Compared to implementing the equivalent in futures(0.1) that appears to just have a single extra statement doing the pin-projection + passing the LocalWaker around?
One thing you’re missing here is an abstraction to allow dealing with futures that may have completed in an earlier poll. futures(0.3) uses MaybeDone for this, I’m not certain if this will help in this exact case, but I’m sure it’s possible to have something that would.
You’re currently over-matching a lot, I think almost all the Ok/Err patterns can be dropped and you can just bind the result directly, e.g.
(Some(_), _) => match this.1.poll(lw) {
Ready(Ok(v2)) => Ready(EitherOr::Both(Ok(this.2.take().unwrap()), Ok(v2))),
Ready(Err(e2)) => Ready(EitherOr::Both(Ok(this.2.take().unwrap()), Err(e2))),
_ => Pending,
},
can be written
(Some(_), _) => match this.1.poll(lw) {
Ready(v2) => Ready(EitherOr::Both(Ok(this.2.take().unwrap()), v2)),
Pending => Pending,
},
and using the ready! macro
(Some(_), _) => {
let v2 = ready!(this.1.poll(lw));
Ready(EitherOr::Both(Ok(this.2.take().unwrap()), v2))
},
fully simplifying using those gives something that doesn’t seem too bad to me (definitely feels like it could be simplified a bit more with a targeted abstraction).
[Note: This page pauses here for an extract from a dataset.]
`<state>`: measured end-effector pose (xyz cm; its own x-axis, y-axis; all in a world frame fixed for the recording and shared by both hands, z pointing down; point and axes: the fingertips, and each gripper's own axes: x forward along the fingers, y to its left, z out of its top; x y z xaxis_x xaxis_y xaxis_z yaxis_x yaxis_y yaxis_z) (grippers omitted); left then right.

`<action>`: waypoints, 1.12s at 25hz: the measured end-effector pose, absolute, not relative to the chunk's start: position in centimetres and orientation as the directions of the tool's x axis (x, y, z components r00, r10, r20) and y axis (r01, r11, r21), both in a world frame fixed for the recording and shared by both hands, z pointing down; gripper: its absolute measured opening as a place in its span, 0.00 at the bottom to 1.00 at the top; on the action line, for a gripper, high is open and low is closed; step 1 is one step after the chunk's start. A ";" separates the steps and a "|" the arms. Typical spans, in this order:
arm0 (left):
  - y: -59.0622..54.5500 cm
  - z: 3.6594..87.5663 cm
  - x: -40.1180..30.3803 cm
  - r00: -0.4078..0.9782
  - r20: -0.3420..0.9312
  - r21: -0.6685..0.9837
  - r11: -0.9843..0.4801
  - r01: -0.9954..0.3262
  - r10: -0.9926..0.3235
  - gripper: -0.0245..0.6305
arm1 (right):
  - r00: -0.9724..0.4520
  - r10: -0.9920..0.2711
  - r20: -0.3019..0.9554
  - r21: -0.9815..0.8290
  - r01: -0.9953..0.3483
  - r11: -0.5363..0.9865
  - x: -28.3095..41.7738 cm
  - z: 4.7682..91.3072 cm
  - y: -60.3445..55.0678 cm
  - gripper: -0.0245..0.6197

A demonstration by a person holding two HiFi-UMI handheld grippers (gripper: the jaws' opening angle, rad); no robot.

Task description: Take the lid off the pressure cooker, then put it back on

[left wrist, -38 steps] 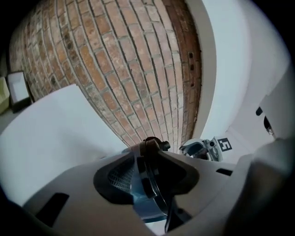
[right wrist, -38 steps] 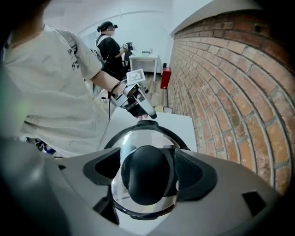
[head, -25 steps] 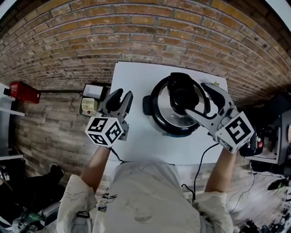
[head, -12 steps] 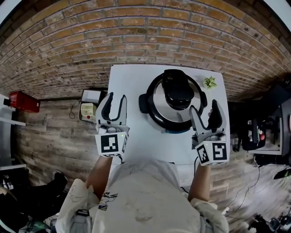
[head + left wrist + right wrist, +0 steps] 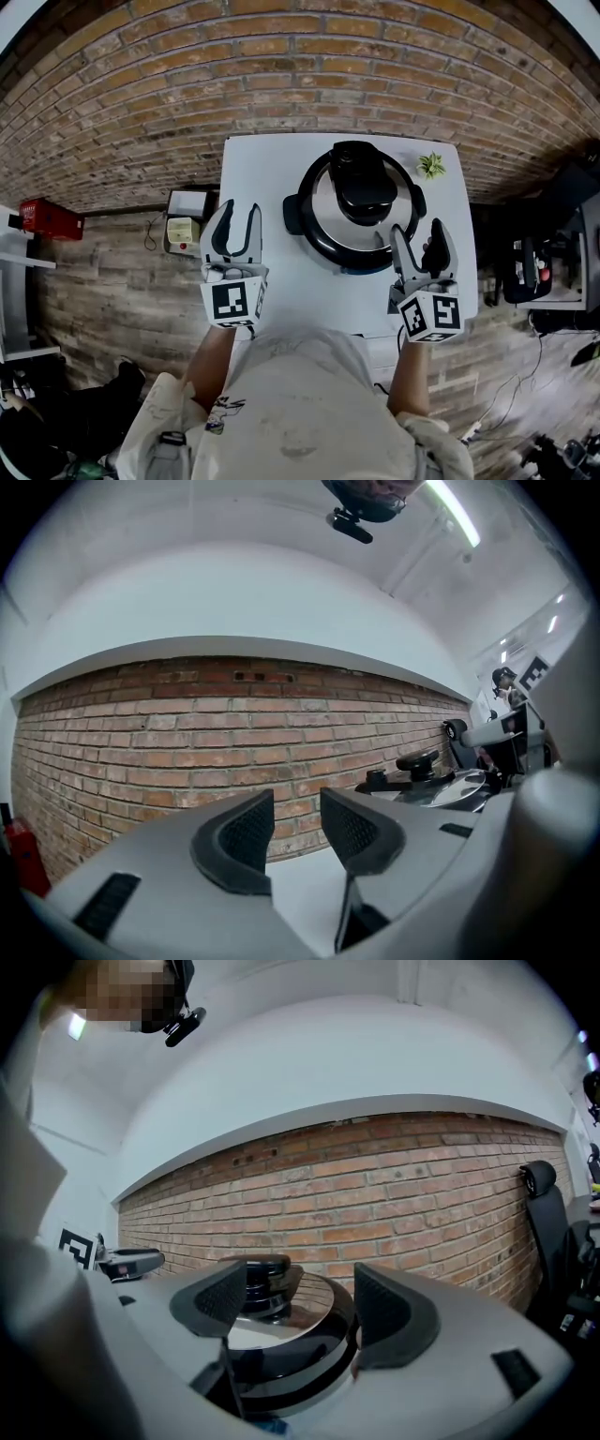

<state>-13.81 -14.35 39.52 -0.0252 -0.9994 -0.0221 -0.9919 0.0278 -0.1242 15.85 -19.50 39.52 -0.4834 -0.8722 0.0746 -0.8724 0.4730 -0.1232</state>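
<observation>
The pressure cooker (image 5: pixel 323 242) sits at frame centre on the white table (image 5: pixel 262 169), its lid (image 5: pixel 363 178) on. The left gripper (image 5: pixel 234 220) and the right gripper (image 5: pixel 419 236) flank it, jaws apart, holding nothing.

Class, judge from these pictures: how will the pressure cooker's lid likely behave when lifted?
The lid looks like polished metal, so it is probably stiff and fairly heavy, and its shiny dome would likely be slippery. The bulky black handle on top seems the safer hold. Gripped off-centre, it may tilt.

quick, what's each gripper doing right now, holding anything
Left gripper: open, empty.
Right gripper: open, empty, beside the pressure cooker but not on it.
</observation>
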 end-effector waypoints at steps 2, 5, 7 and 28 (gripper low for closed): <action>-14.4 39.5 -13.7 -0.023 -0.022 -0.126 0.026 -0.992 -0.999 0.30 | -0.476 -0.877 0.074 -0.120 -0.877 0.466 16.0 39.5 -19.6 0.61; -14.4 39.6 -13.7 -0.022 -0.017 -0.126 0.024 -0.992 -1.000 0.29 | -0.470 -0.880 0.072 -0.117 -0.880 0.460 16.2 39.4 -19.9 0.61; -14.4 39.7 -13.8 -0.022 -0.015 -0.122 0.024 -0.992 -1.000 0.28 | -0.468 -0.881 0.076 -0.102 -0.882 0.460 16.2 39.4 -19.9 0.58; -14.5 40.2 -13.2 0.019 0.001 -0.089 -0.019 -0.996 -1.000 0.06 | -0.383 -0.919 0.097 -0.011 -0.923 0.384 17.1 39.8 -19.9 0.06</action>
<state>-13.21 -14.47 40.24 0.0186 -0.9998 0.0014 -0.9958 -0.0187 -0.0894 17.10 -19.91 39.81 -0.3834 -0.9185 0.0965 -0.9232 0.3842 -0.0107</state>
pub fn join_on_ok<T1, T2, E1, E2>(
f1: impl Future<Output = Result<T1, E1>>,
f2: impl Future<Output = Result<T2, E2>>,
) -> impl Future<Output = EitherOr<Result<T1,E1>,Result<T2,E2>>> {
struct JoinFuture<T1, T2, F1, F2>(F1, F2, Option<Result<T1, E1>>, Option<Result<T2, E2>>);
impl<T1, T2, E1, E2, F1, F2> Future for JoinFuture<T1, T2, F1, F2>
where
F1: Future<Output = Result<T1, E1>>,
F2: Future<Output = Result<T2, E2>>,
{
type Output = EitherOr<Result<T1,E1>,Result<T2,E2>>;
fn poll(self: Pin<&mut Self>, lw: &LocalWaker) -> Poll<Self::Output> {
let this = unsafe {
let this = self.get_unchecked_mut();
(
Pin::new_unchecked(&mut this.0),
Pin::new_unchecked(&mut this.1),
&mut this.2,
&mut this.3,
)
};
match (&this.2, &this.3) {
(Some(_), Some(_)) => unreachable!(),
(Some(_), _) => {
let v2 = ready!(this.1.poll(lw);
Ready(EitherOr::Both(this.2.take().unwrap(), v2))
},
(_, Some(_)) => {
Ready(EitherOr::Both(ready!(this.0.poll(lw), this.3.take().unwrap()))
},
_ => match (this.0.poll(lw), this.1.poll(lw)) {
(Ready(v1), Ready(v2)) => (v1, v2),
(Ready(Err(e1)), _) => Ready(EitherOr::This(Err(e1)))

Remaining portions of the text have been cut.